Sitting in the back seat of our giant family car (probably a late 60’s Chevy, and probably not a car seat between us) perched on an uneven shoulder, careful not to actually pull into the parking lot so as not to give the Baptists false hope. Surprisingly, I now recall that my father was with us on this fateful morning, and was actually the one who went in for the directions. I was three-years-old and sat in the back seat between my sister, Randi (two years older than me) and my brother Todd (five years older than me). Dad came back to the car and started it up. We were off to the Jupiter Road Church of Christ.

Jupiter Road Church of Christ was actually in the next town over, Allen, Texas. Just five miles up the road, it seemed like you had to drive all the way across the widest part of Texas to get there. Back in those days, the main thoroughfare between Fairview and Allen was Stacy Road.

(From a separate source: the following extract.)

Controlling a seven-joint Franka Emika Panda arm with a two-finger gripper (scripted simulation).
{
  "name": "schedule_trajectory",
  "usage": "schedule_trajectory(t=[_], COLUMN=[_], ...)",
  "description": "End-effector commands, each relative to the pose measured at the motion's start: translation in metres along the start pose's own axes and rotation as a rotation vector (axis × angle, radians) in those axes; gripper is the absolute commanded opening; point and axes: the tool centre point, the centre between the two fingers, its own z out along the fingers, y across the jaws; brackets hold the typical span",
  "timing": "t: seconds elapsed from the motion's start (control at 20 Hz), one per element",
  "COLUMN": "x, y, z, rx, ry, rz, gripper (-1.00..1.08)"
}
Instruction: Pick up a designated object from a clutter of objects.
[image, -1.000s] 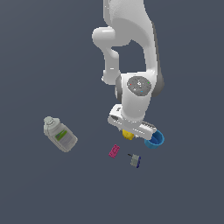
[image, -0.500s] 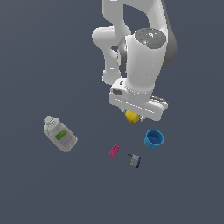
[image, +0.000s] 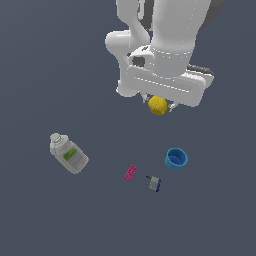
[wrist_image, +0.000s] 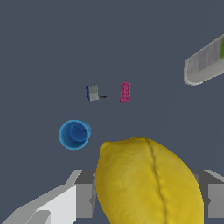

Stacy Road started off paved at one end (the end where Friendship Baptist Church was located) and wound through a small “neighborhood” before emptying onto a narrow white rock lane. A hand-full of farm houses dotted the horizons on either side of the road.

The biggest obstacle between sinner and salvation was a rickety old one lane wooden bridge. You may picture a painting of one of those charming old covered bridges surrounded by trees just ready to lose their leaves in celebration of Fall. You would be wrong.

Picture that bridge in the painting, then take the cover off. Pull most of the planks out of the driving surface. Make it narrower and shakier. Now lose the trees, grass and any other sign of beauty, then replace it with a medium sized creek, surrounded by only white rock as far as the eye could see. Then make it shakier again.

Even Dad couldn’t hide the concern on his face as we inched across the structure. Did he have the directions right? Could this be the way to the Jupiter Road Church of Christ? Narrow was the way that Sunday morning for sure.

Eventually, Stacy Road led to Highway 5 and a four-way stop. As we took a left out onto the two lane road. I noticed a white house with a large porch and a small silo out back. For some reason, I was instantly convinced that someone had died in that house. And furthermore, was quite sure that said someone had been brutally murdered. I’d like to say that years later I found out that was true, but I’m really not sure if I ever found out. The house is gone now, and we may never know. I do know that even though I was young, it seemed like a lot of bodies were being found in the area and the adults around me had no trouble discussing the details. Somehow, they always turned it into some sort of warning about living life right. Which brings us back to the Church of Christ.

A few miles, one left, and two rights later, we were in front of the Jupiter Road Church of Christ.